Aim of the task –
The expected answer is the set of lines in the data below between the line holding "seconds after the" and the line holding "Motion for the", inclusive, written out exactly.

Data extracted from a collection
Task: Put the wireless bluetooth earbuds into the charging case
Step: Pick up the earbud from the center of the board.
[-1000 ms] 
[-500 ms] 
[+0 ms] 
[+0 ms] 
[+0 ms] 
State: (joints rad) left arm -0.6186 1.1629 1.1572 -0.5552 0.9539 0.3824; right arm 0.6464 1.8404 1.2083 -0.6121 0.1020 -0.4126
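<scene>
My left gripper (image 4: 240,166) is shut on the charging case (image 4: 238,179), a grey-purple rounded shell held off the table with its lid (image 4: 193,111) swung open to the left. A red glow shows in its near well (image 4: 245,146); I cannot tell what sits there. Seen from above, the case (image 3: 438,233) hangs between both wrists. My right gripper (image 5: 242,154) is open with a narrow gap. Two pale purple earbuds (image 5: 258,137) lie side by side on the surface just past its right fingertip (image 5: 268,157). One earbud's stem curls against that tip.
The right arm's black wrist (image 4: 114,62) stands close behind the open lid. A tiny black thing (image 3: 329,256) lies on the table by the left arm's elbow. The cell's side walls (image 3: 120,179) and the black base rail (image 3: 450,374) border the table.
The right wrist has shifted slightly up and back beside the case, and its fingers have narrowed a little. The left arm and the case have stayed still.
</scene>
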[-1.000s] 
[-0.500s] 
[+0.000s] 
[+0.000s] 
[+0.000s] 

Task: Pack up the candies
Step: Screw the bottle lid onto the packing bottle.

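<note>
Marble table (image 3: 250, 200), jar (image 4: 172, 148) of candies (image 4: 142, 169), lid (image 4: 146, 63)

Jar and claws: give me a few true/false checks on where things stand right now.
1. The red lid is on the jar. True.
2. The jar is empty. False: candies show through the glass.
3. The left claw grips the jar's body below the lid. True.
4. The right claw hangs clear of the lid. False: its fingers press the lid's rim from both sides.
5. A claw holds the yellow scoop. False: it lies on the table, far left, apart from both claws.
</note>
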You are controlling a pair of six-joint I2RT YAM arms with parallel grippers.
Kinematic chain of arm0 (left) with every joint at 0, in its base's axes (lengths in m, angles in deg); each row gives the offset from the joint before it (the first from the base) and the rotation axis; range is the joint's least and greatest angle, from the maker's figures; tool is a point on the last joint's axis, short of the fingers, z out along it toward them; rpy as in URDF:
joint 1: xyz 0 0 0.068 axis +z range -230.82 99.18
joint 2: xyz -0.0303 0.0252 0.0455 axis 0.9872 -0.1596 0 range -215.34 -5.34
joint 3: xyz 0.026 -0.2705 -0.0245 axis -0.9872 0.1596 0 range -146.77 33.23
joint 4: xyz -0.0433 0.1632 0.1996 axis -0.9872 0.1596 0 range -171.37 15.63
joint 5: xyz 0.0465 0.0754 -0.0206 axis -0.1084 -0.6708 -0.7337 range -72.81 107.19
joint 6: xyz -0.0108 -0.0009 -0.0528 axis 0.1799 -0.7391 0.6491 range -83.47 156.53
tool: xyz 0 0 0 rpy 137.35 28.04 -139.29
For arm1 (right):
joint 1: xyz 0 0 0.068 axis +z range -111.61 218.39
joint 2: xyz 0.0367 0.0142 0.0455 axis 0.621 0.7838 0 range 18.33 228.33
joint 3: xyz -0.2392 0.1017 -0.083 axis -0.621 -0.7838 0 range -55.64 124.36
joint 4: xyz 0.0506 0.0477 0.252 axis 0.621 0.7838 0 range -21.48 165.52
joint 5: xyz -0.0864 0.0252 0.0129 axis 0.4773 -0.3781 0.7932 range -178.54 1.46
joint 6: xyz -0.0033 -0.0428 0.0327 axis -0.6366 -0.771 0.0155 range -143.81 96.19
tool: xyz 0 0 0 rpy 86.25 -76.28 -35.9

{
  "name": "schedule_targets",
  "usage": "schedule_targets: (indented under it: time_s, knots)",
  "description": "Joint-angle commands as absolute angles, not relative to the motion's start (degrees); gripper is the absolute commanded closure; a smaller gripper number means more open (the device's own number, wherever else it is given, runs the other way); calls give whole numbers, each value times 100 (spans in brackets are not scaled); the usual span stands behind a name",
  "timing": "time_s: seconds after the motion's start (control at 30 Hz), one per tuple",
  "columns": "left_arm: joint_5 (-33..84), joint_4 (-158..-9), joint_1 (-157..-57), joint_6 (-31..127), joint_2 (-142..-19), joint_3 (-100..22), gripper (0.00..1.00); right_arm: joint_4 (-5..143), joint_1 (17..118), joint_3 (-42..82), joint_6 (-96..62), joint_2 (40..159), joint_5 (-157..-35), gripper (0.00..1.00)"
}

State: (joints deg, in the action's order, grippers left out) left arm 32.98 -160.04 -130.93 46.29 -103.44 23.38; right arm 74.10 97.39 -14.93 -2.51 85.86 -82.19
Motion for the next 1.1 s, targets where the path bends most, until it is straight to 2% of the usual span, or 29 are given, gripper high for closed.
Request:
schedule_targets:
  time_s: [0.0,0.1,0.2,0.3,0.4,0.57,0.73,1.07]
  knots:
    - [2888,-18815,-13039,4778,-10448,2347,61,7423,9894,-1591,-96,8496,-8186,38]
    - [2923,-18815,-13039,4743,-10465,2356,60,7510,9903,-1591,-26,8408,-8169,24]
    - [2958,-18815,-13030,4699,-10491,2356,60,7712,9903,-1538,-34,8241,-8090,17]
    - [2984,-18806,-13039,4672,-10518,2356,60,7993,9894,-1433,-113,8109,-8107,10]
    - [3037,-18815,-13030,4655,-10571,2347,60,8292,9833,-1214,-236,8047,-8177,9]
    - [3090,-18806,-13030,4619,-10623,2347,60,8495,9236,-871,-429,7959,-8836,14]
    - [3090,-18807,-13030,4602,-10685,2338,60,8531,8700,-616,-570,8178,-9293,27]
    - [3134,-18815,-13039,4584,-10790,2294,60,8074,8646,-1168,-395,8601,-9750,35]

Written reply –
  "timing": "time_s: seconds after the motion's start (control at 30 Hz), one per tuple",
  "columns": "left_arm: joint_5 (-33..84), joint_4 (-158..-9), joint_1 (-157..-57), joint_6 (-31..127), joint_2 (-142..-19), joint_3 (-100..22), gripper (0.00..1.00); right_arm: joint_4 (-5..143), joint_1 (17..118), joint_3 (-42..82), joint_6 (-96..62), joint_2 (40..159), joint_5 (-157..-35), gripper (0.00..1.00)"
}

State: (joints deg, in the action's order, grippers left out) left arm 32.98 -160.04 -130.93 46.29 -103.44 23.38; right arm 74.10 97.39 -14.93 -2.51 85.86 -82.19
Motion for the next 1.1 s, targets where the path bends most, until it is straight to 2% of the usual span, or 29 are given, gripper high for closed.

This exercise has nothing more to it.